Sept. 23, 2011: State officials approve a plan to distribute money from a relief fund comprised of donations for fair victims.
Oct. 28, 2011: Sugarland returns to Indianapolis for concert to benefit victims.
Nov. 10, 2011: Fair officials announce all 2012 concerts will be held at Banker's Life Fieldhouse in downtown Indianapolis.
Nov. 23, 2011: U.S. District Judge Sarah Evans Barker certifies victims of the Indiana State Fair stage collapse as a single class in a lawsuit challenging a law that caps the state's liability at $5 million.
Dec. 6, 2011: Attorney General Greg Zoeller outlines a payment schedule for victims that would give at least $300,000 to families of each of the seven people who died. A 17-year-old Indianapolis boy paralyzed in the collapse was to receive more than $500,000, and a Pendleton woman who suffered severe head injuries was to get nearly $450,000. The remainder of the money from the $5 million tort fund would go to others injured in the collapse.
Feb. 8, 2012: Indiana Occupational Health and Safety Administration fines Mid-America Sound Corp. of Greenfield $63,000 for three serious violations of industry standards, which it said contributed to the stage collapse. The IOSHA report also includes testimony from Indiana Fair Commission Executive Director Cindy Hoye, who said Sugarland resisted delaying the start of the concert amid concerns about how a delay would affect the time lead singer Jennifer Nettles needed to warm up and complicate the band's travel to its next show.
Feb. 9, 2012: The Indiana State Fair Commission says it has paid state regulators a $6,300 fine for workplace violations related to the collapse. IOSHA cited the fair commission for failing to conduct proper safety evaluations of its concert venues. The agency also said fair officials' emergency plans were inadequate.
Feb. 29, 2012: International Alliance of Theatrical Stage Employees Local 30 says it will challenge the IOSHA report citing it for four violations in the collapse.
March 1, 2012: State lawmakers approve new temporary regulations for outdoor stages that give the state's Fire Prevention and Building Safety Commission the power to inspect and approve stages and other temporary structures.
March 10, 2012: Legislators approve an additional $6 million for stage collapse victims.
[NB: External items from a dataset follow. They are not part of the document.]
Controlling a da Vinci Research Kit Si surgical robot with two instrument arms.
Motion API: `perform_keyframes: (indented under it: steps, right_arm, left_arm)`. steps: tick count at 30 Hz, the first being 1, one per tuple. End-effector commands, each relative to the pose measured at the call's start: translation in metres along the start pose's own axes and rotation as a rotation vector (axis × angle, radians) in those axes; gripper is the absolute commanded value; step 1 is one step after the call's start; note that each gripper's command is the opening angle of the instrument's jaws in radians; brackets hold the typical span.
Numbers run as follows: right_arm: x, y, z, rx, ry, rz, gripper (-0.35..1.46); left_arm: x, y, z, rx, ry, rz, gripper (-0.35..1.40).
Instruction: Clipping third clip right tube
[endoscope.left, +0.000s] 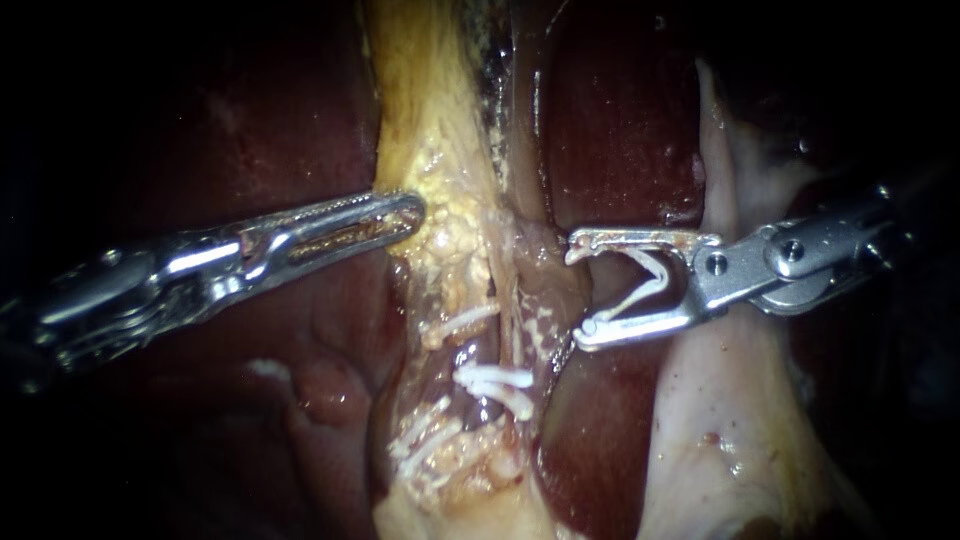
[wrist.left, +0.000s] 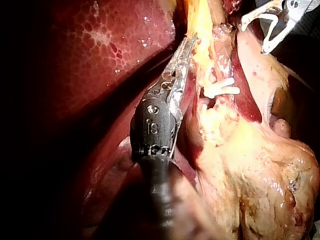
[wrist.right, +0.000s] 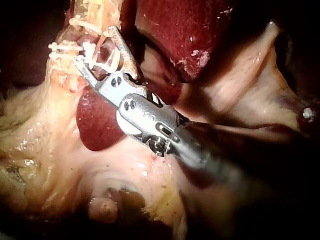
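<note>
My right instrument (endoscope.left: 577, 296) comes in from the right, its jaws spread wide around an open white V-shaped clip (endoscope.left: 640, 290). Its jaw tips sit at the right edge of the right tube (endoscope.left: 545, 300), just above two white clips (endoscope.left: 497, 385) that are closed across it. Another closed clip (endoscope.left: 460, 322) lies to the left, and several more clips (endoscope.left: 425, 438) lower down. My left instrument (endoscope.left: 405, 213) is shut on the yellow fatty tissue (endoscope.left: 440, 170) left of the tubes. The right wrist view shows the loaded jaws (wrist.right: 97, 52) beside the clips (wrist.right: 62, 47).
Dark red liver (endoscope.left: 620, 120) lies behind and on both sides of the tubes. A pale tissue flap (endoscope.left: 720, 400) hangs under my right instrument's shaft. Lumpy yellow fat (wrist.left: 260, 165) spreads beside my left instrument in the left wrist view.
</note>
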Motion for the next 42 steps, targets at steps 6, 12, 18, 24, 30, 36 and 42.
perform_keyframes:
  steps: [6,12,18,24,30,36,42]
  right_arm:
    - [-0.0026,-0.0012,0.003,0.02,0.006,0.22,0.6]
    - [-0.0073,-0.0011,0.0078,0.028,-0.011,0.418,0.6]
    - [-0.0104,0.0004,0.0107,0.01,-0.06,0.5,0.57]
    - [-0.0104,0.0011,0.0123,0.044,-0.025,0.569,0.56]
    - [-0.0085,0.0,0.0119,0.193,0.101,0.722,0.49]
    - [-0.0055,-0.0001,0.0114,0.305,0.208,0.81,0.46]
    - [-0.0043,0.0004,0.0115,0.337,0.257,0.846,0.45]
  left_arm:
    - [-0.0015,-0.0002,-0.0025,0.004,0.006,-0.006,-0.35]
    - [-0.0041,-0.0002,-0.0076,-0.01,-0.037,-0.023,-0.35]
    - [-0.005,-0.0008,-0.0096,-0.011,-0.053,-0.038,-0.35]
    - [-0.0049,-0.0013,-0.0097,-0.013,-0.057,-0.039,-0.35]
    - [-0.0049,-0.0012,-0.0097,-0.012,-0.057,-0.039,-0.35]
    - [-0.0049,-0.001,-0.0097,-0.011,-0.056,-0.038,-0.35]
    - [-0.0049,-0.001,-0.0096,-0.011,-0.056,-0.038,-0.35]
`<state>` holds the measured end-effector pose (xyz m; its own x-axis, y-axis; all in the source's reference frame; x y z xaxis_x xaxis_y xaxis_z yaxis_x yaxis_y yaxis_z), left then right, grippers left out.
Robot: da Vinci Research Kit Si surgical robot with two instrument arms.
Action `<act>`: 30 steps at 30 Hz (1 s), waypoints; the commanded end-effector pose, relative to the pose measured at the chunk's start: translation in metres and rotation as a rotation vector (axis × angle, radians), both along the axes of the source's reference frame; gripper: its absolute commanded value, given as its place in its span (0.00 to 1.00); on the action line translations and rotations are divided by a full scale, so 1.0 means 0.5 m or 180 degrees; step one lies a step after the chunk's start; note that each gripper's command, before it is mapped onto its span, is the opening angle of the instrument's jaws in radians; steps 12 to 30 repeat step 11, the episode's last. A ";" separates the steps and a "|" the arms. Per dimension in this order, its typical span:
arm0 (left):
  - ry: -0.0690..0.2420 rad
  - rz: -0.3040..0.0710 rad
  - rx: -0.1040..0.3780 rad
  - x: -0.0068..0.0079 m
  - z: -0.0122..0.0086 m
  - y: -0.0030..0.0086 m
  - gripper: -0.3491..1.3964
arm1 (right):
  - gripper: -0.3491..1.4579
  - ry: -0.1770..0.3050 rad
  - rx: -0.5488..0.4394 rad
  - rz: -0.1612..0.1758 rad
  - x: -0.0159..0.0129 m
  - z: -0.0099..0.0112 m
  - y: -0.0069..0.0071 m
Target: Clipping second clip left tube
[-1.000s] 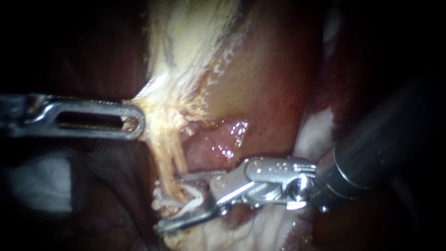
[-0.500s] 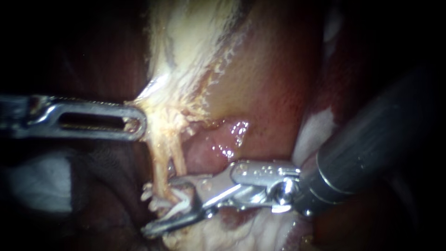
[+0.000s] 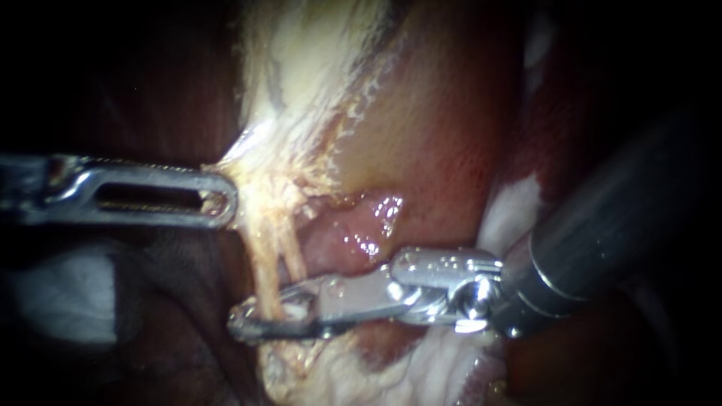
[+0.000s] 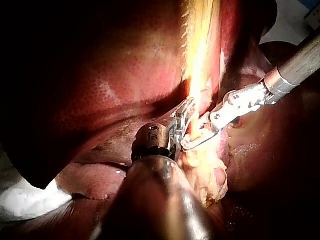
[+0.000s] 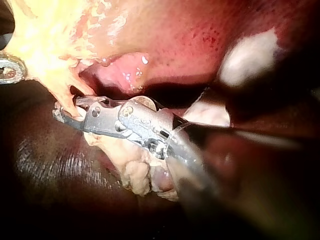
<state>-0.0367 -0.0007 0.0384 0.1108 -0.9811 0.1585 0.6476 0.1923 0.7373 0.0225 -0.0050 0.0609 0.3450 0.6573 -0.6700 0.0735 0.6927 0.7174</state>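
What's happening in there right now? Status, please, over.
Left instrument gripping pale tissue. Right instrument clamped across the tube. Nothing in the way.

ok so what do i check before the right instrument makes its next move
1. Slim silver right instrument has its jaws shut on the pale yellowish tube: ok
2. Jaw tips reach past the tube's far side: ok
3. Clip fully closed on the tube: cannot tell, the jaws hide it
4. Pale stringy tissue drawn taut towards the slotted silver left instrument: ok
5. No nearby pink tissue caught in the jaws: cannot tell
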 end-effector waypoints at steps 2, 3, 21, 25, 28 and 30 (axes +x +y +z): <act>0.0000 0.0001 0.0000 0.0001 -0.0001 0.0000 0.00 | 0.00 0.0008 -0.0026 -0.0006 0.0001 0.0001 -0.0001; 0.0000 0.0001 0.0000 0.0001 -0.0001 0.0000 0.00 | 0.00 0.0001 -0.0028 -0.0012 0.0001 0.0001 -0.0002; -0.0001 0.0001 0.0000 0.0001 -0.0001 0.0001 0.00 | 0.00 -0.0021 -0.0032 -0.0030 0.0001 0.0004 -0.0002; -0.0001 0.0001 0.0000 0.0001 -0.0001 0.0001 0.00 | 0.00 -0.0021 -0.0032 -0.0030 0.0001 0.0004 -0.0002; -0.0001 0.0001 0.0000 0.0001 -0.0001 0.0001 0.00 | 0.00 -0.0021 -0.0032 -0.0030 0.0001 0.0004 -0.0002; -0.0001 0.0001 0.0000 0.0001 -0.0001 0.0001 0.00 | 0.00 -0.0021 -0.0032 -0.0030 0.0001 0.0004 -0.0002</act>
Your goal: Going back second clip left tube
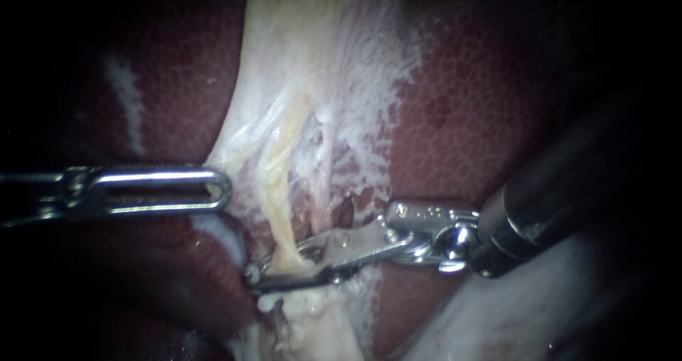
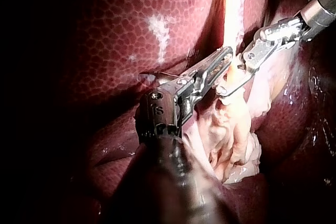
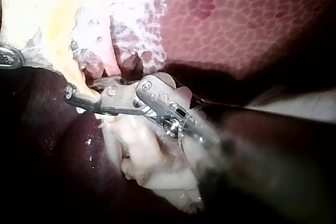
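Item: dark red liver (image 1: 483, 119) with a fine honeycomb pattern, filling the field in the endoscope view, the left wrist view (image 2: 121, 51) and the right wrist view (image 3: 252, 19). Over it, down the middle: a pale whitish membrane (image 1: 284, 62), frayed along its right edge. Within the membrane: one slim pale yellow tube (image 1: 280, 190), running down the centre-left of the endoscope view to a lumpy cream mass of tissue (image 1: 305, 318) low in the field; the tube also shows in both wrist views (image 2: 233, 19) (image 3: 73, 72). Left instrument (image 1: 224, 189): thin shaft entering from the left, ending in long slotted steel jaws lying level. These jaws are pressed together, their tip pinching the left edge of the membrane, which is drawn towards them; the tip sits just beside the tube, higher on it than the other instrument (image 2: 227, 55). Right instrument (image 1: 277, 267): thick dark shaft entering from the right, bright steel wrist, two slim steel jaws reaching leftwards. These jaws are narrowly spread, one to either side of the tube, which crosses the gap between them just above the cream mass (image 2: 231, 135); the same straddling shows from both arms (image 2: 226, 88) (image 3: 73, 97). Cream mass (image 3: 136, 150): lies under the right instrument's jaws and wrist. The two instruments are near each other, not touching.
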Controlling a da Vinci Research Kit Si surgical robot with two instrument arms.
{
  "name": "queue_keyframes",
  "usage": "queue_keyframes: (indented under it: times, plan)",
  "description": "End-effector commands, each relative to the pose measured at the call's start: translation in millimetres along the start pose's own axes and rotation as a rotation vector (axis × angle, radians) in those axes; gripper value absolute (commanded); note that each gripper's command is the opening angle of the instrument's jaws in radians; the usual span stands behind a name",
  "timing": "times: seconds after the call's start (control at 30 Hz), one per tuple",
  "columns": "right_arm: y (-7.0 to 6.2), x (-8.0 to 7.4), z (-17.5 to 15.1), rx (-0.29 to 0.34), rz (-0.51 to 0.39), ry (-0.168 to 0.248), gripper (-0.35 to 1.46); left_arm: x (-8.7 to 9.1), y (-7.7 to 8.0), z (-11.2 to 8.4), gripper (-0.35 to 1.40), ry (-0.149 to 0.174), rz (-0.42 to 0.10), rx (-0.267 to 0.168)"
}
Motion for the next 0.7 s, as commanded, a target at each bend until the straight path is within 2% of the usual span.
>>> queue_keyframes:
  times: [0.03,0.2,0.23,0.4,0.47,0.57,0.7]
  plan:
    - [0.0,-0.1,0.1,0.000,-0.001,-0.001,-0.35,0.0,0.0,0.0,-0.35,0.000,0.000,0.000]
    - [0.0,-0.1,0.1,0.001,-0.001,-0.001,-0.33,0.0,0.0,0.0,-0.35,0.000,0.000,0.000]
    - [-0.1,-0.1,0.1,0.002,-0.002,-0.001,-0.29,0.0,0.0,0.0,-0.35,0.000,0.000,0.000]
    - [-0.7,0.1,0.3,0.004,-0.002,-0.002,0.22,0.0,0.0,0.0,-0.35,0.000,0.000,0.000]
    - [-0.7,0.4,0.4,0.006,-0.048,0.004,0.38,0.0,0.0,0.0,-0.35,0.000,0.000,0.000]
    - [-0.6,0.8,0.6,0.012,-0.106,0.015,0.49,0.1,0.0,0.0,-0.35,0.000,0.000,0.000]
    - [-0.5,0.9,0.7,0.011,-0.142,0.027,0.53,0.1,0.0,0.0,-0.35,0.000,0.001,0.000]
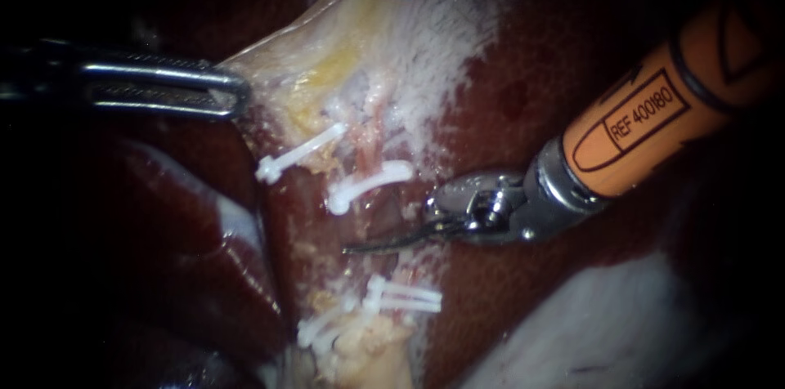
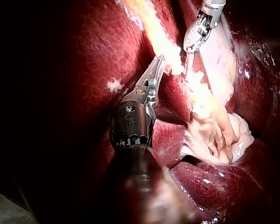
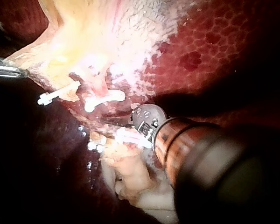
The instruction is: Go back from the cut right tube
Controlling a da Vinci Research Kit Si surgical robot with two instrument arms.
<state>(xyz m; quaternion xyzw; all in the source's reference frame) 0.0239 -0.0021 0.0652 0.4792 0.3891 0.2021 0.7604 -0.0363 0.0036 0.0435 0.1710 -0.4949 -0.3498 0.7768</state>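
Found the right tool (image 1: 364,246) with curved blades pressed together, gripping nothing, tip lying across the gap in the right tube (image 1: 370,142), between upper clip (image 1: 368,182) and lower clips (image 1: 402,297); judged the cut done, the retreat not yet made; noted the left tool (image 1: 237,93) pinching pale tissue (image 1: 286,70), well aside.

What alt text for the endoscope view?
The right instrument, its thin curved blades together, sits in the gap between two upper white clips and a lower group of clips. The left instrument grips the edge of the pale tissue; dark red liver surrounds it all.
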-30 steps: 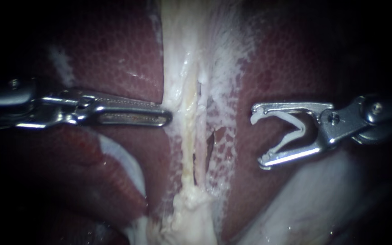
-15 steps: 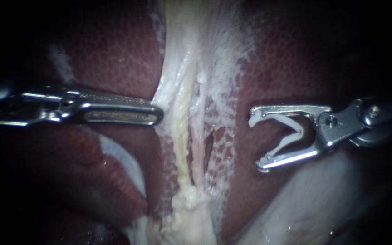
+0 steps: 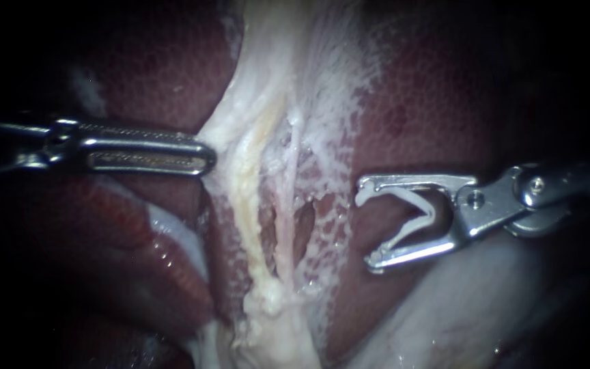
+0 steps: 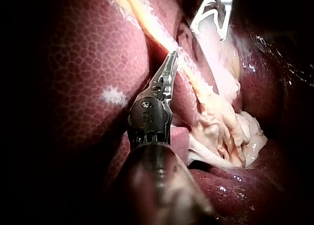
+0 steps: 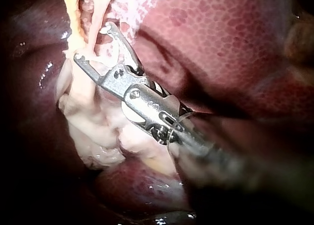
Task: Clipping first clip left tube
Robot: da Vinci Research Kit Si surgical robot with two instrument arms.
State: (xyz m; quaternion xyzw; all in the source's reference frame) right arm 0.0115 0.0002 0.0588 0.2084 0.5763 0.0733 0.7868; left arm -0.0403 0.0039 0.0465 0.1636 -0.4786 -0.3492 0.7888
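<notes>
At the left edge of the pale tissue [image 3: 240, 126], my left instrument [image 3: 204, 156] has its jaws clamped together on a fold of that tissue, which is stretched taut toward the left. My right instrument [image 3: 365, 227] holds its jaws wide apart, each against one leg of an open white clip [image 3: 411, 230]. The clip is to the right of the yellowish left tube [image 3: 244, 195] and clear of it. How deep the fold sits in my left jaws is hidden, and both shafts fade into darkness. Wet, mottled red liver [image 3: 438, 102] lies on either side.
</notes>
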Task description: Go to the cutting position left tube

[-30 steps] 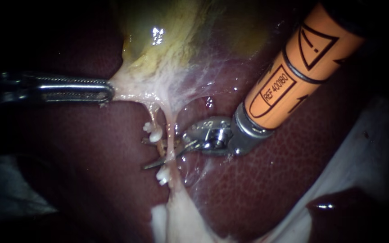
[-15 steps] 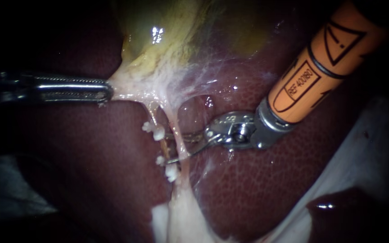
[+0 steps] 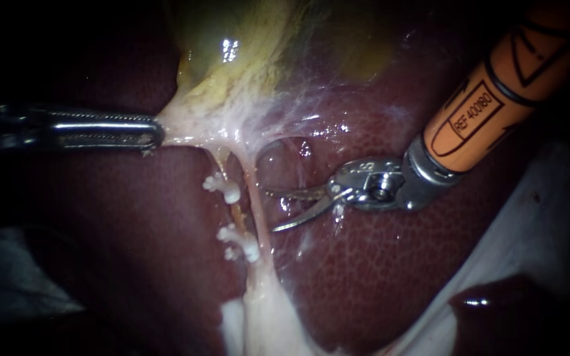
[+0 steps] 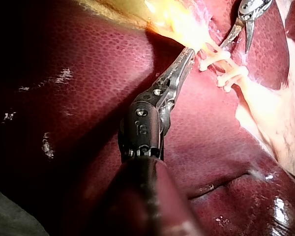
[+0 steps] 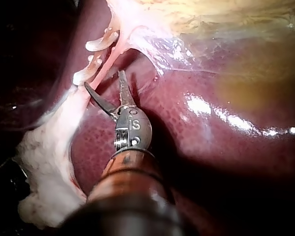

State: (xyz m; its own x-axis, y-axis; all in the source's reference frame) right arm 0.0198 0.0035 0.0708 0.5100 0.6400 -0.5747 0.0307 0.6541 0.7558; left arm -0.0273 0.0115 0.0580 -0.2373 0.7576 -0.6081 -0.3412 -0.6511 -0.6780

April 12, 2012: Results of two independent investigations into the collapse and the fair's preparedness are released. An engineering review by Thornton Tomasetti found that the stage rigging that collapsed during last summer's Indiana State Fair wasn't built strong enough to meet state building codes. A separate report by Washington, D.C.-based Witt Associated found the fair lacked a fully developed emergency plan.
May 10, 2012: Indiana State Fair Commission announces management changes spurred by the collapse. The fair hired venue manager David Shaw as chief operating officer to handle day-to-day operations and Jessie Olvera as director of safety and security.
June 14, 2012: State Fair Commission unanimously approves a 425-page emergency management plan that adopts recommendations made by consultant Witt Associates and formalizes procedures that already were in place but not used the night of the Aug. 13 collapse. The new plan gives Shaw the responsibility for postponing or canceling events amid threatening conditions or, in his absence, Olvera.
June 22, 2012: Attorney General Greg Zoeller links the additional $6 million lawmakers approved for victims of the stage collapse to a settlement offer from two of the companies involved in the incident. Under the deal, victims would share in the $6 million only if they agree to clear Mid-America Sound Corp. and James Thomas Engineering of any wrongdoing. In return, they would share in $7.2 million the companies are offering.
Aug. 2, 2012: Indiana attorney general's office says most victims have agreed to accept shares of the joint $13.2 million settlement offer. The companies have until Aug. 15 to sign off on the settlement.
Aug. 13, 2012: Indiana State Fair schedules moment of silence for victims from 8:46 to 8:50 p.m.